For tagging tasks is the point at which the tags are clustered together and those clusters used to create a final result.

For all other tasks this minimum refers to the number of contributions that must match (following normalisation) before an answer will be stored as a final result. If the minimum is not met then the number of answers required for a task will be increased until the maximum is reached, after which no answer will be stored.

Guidance on how to set the minimum and maximum contributions for a set of projects is given in the Templates Core Details guide.

Example scenarios

Let's image that your project requires a minimum of 3 and a maximum of 5 contributions and that at least 3 of these contributions must match before an answer is considered valid, then the following scenarios could apply.

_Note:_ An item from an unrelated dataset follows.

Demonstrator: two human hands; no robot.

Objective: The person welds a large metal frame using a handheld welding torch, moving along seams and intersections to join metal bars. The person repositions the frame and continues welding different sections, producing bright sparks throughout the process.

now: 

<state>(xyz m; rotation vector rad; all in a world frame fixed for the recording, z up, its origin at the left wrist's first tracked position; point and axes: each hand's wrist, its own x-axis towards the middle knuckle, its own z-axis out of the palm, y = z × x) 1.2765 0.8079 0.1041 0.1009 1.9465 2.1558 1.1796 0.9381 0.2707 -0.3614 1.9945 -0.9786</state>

Scenario one: Valid result established during the first pass
  1. 3 contributions are submitted for a task.
  2. The analysis process is triggered.
  3. We find that 3 out of 3 contributions match (following normalisation).
  4. The final result is stored as a list of the matching annotations.
Scenario two: Valid result found during the second pass
  1. 3 contributions are submitted for a task.
  2. The analysis process is triggered.
  3. We find that 2 out of 3 contributions match (following normalisation).
  4. The task is marked as now requiring 4 contributions.
  5. Another contribution is submitted.
  6. The analysis process is triggered.
  7. We find that 3 out of 4 contributions match (following normalisation).
  8. The final result is stored as a list of the matching annotations.
Scenario three: No valid result established
  1. 3 contributions are submitted for a task.
  2. The analysis process is triggered.
  3. We find that 2 out of 3 contributions match (following normalisation).
  4. The task is marked as now requiring 4 contributions.
  5. Another contribution is submitted.
  6. The analysis process is triggered.
  7. We find that 2 out of 4 contributions match (following normalisation).
  8. The task is marked as now requiring 5 contributions.
  9. Another contribution is submitted.
  10. The analysis process is triggered.
  11. We find that 2 out of 4 contributions match (following normalisation).
  12. The final result is stored as an empty list.

Annotation types

There are three main types of annotation produced by the platform, each of which are analysed in different ways.

Tagging

Tagging annotations are used to mark up areas of an image. For example, this type of annotation would be used in a IIIF Annotation project designed to mark up all of the titles on a page.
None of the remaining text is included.